_Prompt_
Leave out every picture, then transcribe the rest of the listing exactly.
---- Supplied information
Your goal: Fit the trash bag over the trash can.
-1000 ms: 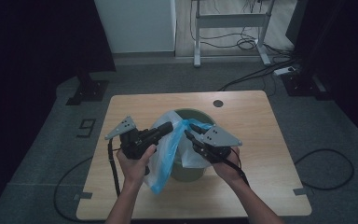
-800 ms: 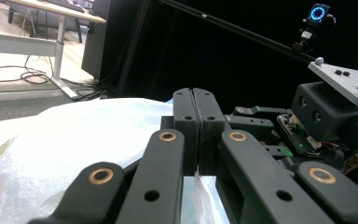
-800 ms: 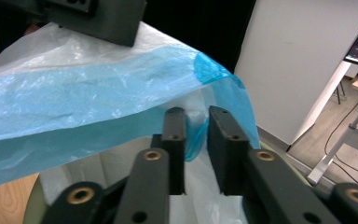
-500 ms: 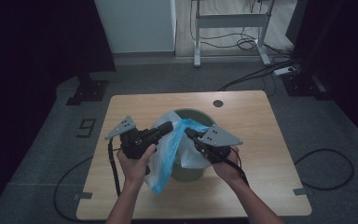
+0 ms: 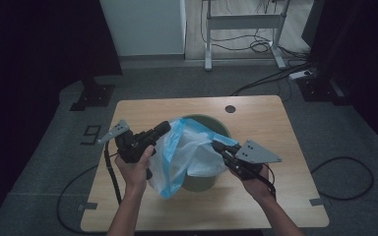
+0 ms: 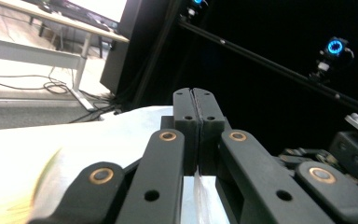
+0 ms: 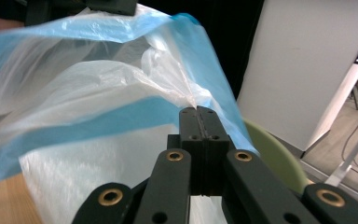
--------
_Written solution_
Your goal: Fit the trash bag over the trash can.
-1000 ms: 
-800 ms: 
-800 ms: 
-500 ms: 
+0 ms: 
+0 ms: 
+0 ms: 

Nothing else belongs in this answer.